▶ _Task details_: Copy verbatim the material from its first line to the line that holds "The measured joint", including that line.

···

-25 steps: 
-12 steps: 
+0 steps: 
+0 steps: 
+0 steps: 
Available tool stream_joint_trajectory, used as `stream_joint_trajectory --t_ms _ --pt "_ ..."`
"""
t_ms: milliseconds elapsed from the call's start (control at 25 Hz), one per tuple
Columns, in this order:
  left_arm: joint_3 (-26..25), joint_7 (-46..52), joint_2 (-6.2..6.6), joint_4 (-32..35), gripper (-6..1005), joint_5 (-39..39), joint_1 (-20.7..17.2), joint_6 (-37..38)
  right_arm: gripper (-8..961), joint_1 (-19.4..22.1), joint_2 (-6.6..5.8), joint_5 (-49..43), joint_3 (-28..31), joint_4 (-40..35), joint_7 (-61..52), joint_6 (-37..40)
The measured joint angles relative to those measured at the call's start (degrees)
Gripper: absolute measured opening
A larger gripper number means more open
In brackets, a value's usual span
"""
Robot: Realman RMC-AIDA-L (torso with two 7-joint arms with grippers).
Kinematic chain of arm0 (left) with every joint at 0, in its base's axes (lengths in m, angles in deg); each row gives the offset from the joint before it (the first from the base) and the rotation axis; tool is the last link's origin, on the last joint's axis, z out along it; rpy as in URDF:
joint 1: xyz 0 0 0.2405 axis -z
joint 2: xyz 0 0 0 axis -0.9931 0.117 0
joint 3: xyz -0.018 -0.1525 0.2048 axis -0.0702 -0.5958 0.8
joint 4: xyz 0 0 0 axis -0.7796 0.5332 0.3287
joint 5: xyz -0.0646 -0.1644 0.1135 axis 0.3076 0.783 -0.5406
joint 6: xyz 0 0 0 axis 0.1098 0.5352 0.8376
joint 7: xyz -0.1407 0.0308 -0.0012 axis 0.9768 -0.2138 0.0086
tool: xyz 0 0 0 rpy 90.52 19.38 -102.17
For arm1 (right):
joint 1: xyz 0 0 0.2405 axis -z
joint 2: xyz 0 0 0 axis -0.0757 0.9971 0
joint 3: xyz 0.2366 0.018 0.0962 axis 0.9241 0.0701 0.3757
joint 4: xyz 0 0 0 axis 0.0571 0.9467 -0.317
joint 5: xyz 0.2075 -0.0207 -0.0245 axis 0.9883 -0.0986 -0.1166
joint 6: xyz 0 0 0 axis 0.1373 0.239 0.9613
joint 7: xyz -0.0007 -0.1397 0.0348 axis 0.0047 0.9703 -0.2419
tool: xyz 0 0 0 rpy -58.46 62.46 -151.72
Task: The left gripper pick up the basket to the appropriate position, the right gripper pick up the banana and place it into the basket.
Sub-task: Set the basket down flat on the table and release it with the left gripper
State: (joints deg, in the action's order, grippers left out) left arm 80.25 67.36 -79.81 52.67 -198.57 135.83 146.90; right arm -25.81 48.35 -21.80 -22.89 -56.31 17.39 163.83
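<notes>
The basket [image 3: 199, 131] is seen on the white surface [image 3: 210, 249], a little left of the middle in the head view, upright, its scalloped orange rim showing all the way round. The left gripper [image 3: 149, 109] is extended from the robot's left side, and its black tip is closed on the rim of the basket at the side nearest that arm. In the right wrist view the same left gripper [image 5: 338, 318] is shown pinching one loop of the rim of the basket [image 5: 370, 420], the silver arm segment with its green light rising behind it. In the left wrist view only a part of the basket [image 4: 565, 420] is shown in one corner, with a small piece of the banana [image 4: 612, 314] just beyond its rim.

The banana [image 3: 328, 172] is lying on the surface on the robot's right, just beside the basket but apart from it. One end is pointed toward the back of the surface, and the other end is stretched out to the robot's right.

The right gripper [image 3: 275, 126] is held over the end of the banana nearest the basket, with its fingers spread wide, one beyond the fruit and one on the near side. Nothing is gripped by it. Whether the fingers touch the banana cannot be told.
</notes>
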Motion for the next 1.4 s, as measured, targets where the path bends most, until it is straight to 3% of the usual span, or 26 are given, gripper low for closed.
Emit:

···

▶ _Problem solution_:
-25 steps: 
-12 steps: 
+0 steps: 
+0 steps: 
+0 steps: 
Available tool stream_joint_trajectory, used as `stream_joint_trajectory --t_ms _ --pt "_ ..."`
"""
t_ms: milliseconds elapsed from the call's start (control at 25 Hz), one per tuple
Columns, in this order:
  left_arm: joint_3 (-26..25), joint_7 (-46..52), joint_2 (-6.2..6.6), joint_4 (-32..35), gripper (-6..1005), joint_5 (-39..39), joint_1 (-20.7..17.2), joint_6 (-37..38)
  right_arm: gripper (-8..961), joint_1 (-19.4..22.1), joint_2 (-6.6..5.8), joint_5 (-49..43), joint_3 (-28..31), joint_4 (-40..35), joint_7 (-61..52), joint_6 (-37..40)
The measured joint angles relative to those measured at the call's start (degrees)

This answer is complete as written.